Шейх-вайлидэ даже не шелохнулась и не отвела взгляда, чем еще больше разозлила Хамаса. Ярость волной прокатилась по телу и осела в пульсирующем негодованием мозге.
Сейчас Хамаса не могло остановить даже то, что перед ним сидит его мать. Он взял женщину за горло и надавил, почувствовал, как под пальцами запульсировала от напряжения вена. Боится.
– Сегодня тебя переведут в башню.
Ее глаза наконец-то приобрели более живой оттенок, а во взгляде появилась живая искра.

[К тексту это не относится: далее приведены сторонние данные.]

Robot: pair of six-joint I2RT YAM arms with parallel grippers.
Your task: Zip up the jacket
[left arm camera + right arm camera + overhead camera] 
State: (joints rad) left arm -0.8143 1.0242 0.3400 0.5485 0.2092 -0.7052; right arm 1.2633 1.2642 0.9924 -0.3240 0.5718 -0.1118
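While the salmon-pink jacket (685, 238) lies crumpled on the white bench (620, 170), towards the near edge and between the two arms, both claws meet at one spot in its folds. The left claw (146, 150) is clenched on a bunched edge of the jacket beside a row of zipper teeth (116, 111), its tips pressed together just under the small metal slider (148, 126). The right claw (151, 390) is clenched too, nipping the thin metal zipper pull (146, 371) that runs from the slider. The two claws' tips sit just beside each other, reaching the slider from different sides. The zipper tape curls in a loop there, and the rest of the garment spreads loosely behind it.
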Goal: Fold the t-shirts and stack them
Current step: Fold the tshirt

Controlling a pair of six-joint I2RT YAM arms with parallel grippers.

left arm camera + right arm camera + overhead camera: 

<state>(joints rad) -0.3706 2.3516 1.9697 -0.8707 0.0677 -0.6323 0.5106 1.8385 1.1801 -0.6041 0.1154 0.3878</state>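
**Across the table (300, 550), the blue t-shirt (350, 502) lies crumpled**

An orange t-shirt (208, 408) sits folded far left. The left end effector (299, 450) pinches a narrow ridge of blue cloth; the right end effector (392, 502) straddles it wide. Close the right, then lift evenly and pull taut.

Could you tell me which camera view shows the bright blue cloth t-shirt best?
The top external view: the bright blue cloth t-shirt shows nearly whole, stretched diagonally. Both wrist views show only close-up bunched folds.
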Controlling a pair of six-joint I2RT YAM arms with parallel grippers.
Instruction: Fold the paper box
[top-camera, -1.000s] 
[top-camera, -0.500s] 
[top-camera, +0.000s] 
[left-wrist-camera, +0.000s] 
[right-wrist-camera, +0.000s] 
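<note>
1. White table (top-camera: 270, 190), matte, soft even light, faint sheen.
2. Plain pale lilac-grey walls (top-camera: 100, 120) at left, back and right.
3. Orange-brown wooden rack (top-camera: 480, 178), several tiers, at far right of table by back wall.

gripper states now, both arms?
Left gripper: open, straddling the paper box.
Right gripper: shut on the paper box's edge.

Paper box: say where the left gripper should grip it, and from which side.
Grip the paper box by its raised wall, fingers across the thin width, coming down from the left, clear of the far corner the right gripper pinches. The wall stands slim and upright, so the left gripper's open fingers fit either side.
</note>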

– Ты не посмеешь, – прохрипела она.
Хамас хищно улыбнулся и выпустил женщину. Оставлять безнаказанным то, что мать пошла против него, Шейх не собирался. Даже мольбы хадин пощадить женщину никак не повлияли бы на его решение. Придя сюда, он лишь хотел убедиться в том, что не сделает ошибку. Убедился. Не сделает. Эта женщина заслужила кару, но пусть она ее исполнит сама, если посчитает, что при жизни натворила много зла.
Хамас еще раз взглянул на шейх-вайлидэ и вышел за дверь.
– Не смей так поступать с матерью! – послышался леденящий сердце предсмертный крик женщины, но Шейх, не останавливаясь, пошел к выходу.
– Закрой камеру, – он бросил охраннику ключи.
Тот уже распахнул дверь, ведущую вон из подземелья.
– Да, Господин, – склонился он в почтенном поклоне.